### TASK REQUIREMENTS
Write out each line below precisely, passing over the pictures.

### SUPPLIED MATERIAL

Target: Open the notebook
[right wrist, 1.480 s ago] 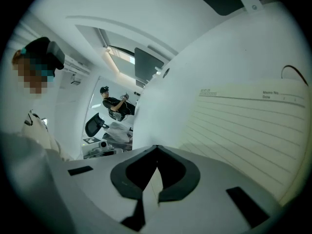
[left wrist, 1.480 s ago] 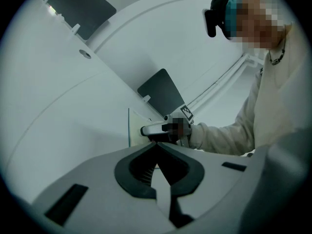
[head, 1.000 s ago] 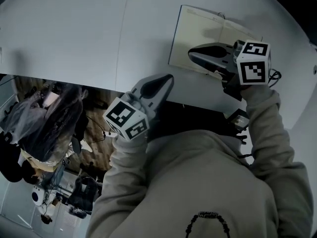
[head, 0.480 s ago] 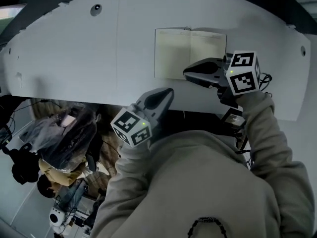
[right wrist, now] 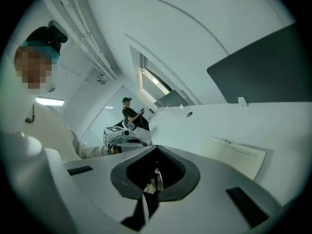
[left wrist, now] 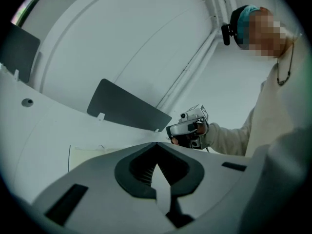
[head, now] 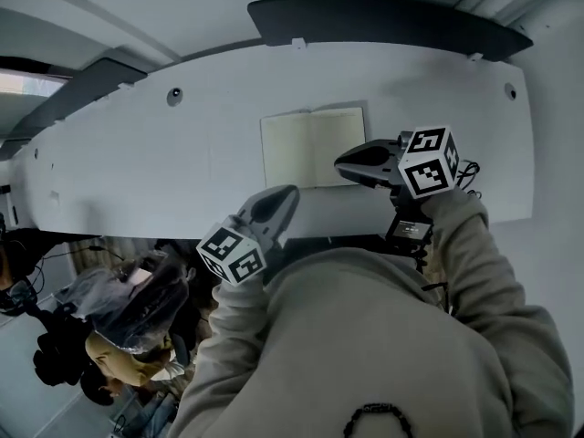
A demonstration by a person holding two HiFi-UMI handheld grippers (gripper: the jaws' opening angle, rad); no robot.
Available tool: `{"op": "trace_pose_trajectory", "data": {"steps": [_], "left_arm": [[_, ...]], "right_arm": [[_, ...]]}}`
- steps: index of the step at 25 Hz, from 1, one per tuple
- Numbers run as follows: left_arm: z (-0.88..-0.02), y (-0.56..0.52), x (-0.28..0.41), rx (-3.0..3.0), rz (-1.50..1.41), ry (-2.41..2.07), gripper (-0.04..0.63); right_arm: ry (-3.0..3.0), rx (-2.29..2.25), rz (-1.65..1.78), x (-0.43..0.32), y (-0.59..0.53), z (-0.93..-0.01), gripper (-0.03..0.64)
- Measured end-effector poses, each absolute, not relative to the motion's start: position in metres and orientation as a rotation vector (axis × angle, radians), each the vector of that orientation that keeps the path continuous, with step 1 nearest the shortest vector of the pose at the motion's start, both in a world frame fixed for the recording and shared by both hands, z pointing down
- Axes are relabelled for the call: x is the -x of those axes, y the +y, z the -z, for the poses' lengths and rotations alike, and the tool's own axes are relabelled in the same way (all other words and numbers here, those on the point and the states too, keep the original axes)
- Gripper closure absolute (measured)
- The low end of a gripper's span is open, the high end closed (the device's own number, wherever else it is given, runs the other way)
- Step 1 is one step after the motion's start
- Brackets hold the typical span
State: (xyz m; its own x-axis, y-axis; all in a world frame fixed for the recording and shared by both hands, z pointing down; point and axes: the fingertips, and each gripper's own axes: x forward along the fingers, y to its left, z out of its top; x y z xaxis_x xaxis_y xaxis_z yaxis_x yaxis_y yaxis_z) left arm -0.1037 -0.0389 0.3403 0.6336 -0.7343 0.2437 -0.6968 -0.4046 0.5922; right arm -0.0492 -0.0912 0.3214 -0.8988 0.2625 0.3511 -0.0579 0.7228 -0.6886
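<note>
**Notebook lies open; both grippers pressed together and empty**

The white table [head: 137, 162] fills the upper half of the head view. Its near edge is cut off by the person's pale sweatshirt [head: 383, 336], which hides the lower right. A dark panel [head: 383, 21] stands along the far edge, at the top of the frame. Bare tabletop stretches left of the notebook [head: 313, 147], with a narrower strip to its right.

The notebook lies flat and open at upper centre. The right gripper [head: 339, 164] covers the lower right corner of its right page. In the right gripper view the notebook sits clear of the jaws, right of centre.

The left gripper [head: 290, 190] is over the near table edge, lower centre. In the left gripper view it hides all but a strip of the pages.

Each gripper's jaws meet at the tips with nothing between them. The clutter at lower left is too dark to make out.
</note>
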Motion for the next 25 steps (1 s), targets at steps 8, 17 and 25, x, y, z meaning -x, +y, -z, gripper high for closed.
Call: {"op": "trace_pose_trajectory", "data": {"steps": [8, 17, 25], "left_arm": [[-0.294, -0.066, 0.075, -2.327, 0.069, -1.084, 0.598], [-0.252, -0.107, 0.034, -2.518, -0.023, -1.011, 0.598], [-0.192, -0.109, 0.008, -2.689, -0.03, -0.958, 0.598]], "right_arm": [[-2.566, -0.08, -0.996, -0.025, -0.116, -0.3, 0.595], [-2.689, -0.454, -0.813, -0.11, -0.14, -0.25, 0.595], [-2.779, -0.577, -0.527, -0.126, -0.114, -0.193, 0.595]]}}
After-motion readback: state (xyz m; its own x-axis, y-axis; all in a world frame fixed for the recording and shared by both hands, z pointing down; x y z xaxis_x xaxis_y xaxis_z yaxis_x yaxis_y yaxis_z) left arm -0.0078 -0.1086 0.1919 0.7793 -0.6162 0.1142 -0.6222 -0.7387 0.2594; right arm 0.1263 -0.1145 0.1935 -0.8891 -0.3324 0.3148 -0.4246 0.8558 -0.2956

### ANSWER TO THE PROBLEM
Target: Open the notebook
[right wrist, 1.480 s ago] 
[left wrist, 1.480 s ago] 
[head, 1.000 s ago] 
[head, 0.480 s ago] 
[right wrist, now] 
[left wrist, now] 
[head, now] 
A demonstration by a person holding two HiFi-UMI handheld grippers (gripper: the jaws' opening angle, rad); no robot.
Available tool: `{"op": "trace_pose_trajectory", "data": {"steps": [_], "left_arm": [[_, ...]], "right_arm": [[_, ...]]}}`
- steps: index of the step at 25 Hz, from 1, one per tuple
- Numbers run as follows: left_arm: z (-0.88..-0.02), y (-0.56..0.52), x (-0.28..0.41), rx (-3.0..3.0), rz (-1.50..1.41), ry (-2.41..2.07), gripper (-0.04..0.63); right_arm: ry (-3.0..3.0), rx (-2.29..2.25), rz (-1.65..1.78), x (-0.43..0.32), y (-0.59..0.53), z (-0.93..-0.01), gripper (-0.03..0.64)
- Measured end-effector poses, each absolute, not relative to the motion's start: position in metres and orientation as a rotation vector (axis × angle, radians), each the vector of that orientation that keeps the path continuous, with step 1 nearest the shortest vector of the pose at the motion's start, both in a world frame fixed for the recording and shared by both hands, z pointing down
- Axes are relabelled for the call: x is the -x of those axes, y the +y, z the -z, for the poses' lengths and rotations alike, and the tool's own axes are relabelled in the same way (all other words and numbers here, those on the point and the states too, keep the original axes)
- Gripper closure absolute (measured)
- The low end of a gripper's span is open, the high end closed (the device's own number, wherever else it is given, runs the other way)
- Step 1 is one step after the motion's start
- Brackets hold the typical span
State: (xyz m; its own x-axis, y-axis; all in a world frame fixed for the recording and shared by both hands, z pointing down; point and axes: the fingertips, and each gripper's own axes: x forward along the fingers, y to its left, z out of its top; x y z xaxis_x xaxis_y xaxis_z yaxis_x yaxis_y yaxis_z) left arm -0.1037 -0.0389 0.3403 0.6336 -0.7343 0.2437 -0.6968 -0.4046 0.5922; right arm -0.0492 -0.0912 0.3214 -0.8988 0.2625 0.3511 -0.0579 0.7228 -0.6886
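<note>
**Notebook lies open; both grippers pressed together and empty**

The white table [head: 137, 162] fills the upper half of the head view. Its near edge is cut off by the person's pale sweatshirt [head: 383, 336], which hides the lower right. A dark panel [head: 383, 21] stands along the far edge, at the top of the frame. Bare tabletop stretches left of the notebook [head: 313, 147], with a narrower strip to its right.

The notebook lies flat and open at upper centre. The right gripper [head: 339, 164] covers the lower right corner of its right page. In the right gripper view the notebook sits clear of the jaws, right of centre.

The left gripper [head: 290, 190] is over the near table edge, lower centre. In the left gripper view it hides all but a strip of the pages.

Each gripper's jaws meet at the tips with nothing between them. The clutter at lower left is too dark to make out.
</note>
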Motion for the next 25 steps (1 s), targets at steps 8, 17 and 25, x, y, z meaning -x, +y, -z, gripper high for closed.
Call: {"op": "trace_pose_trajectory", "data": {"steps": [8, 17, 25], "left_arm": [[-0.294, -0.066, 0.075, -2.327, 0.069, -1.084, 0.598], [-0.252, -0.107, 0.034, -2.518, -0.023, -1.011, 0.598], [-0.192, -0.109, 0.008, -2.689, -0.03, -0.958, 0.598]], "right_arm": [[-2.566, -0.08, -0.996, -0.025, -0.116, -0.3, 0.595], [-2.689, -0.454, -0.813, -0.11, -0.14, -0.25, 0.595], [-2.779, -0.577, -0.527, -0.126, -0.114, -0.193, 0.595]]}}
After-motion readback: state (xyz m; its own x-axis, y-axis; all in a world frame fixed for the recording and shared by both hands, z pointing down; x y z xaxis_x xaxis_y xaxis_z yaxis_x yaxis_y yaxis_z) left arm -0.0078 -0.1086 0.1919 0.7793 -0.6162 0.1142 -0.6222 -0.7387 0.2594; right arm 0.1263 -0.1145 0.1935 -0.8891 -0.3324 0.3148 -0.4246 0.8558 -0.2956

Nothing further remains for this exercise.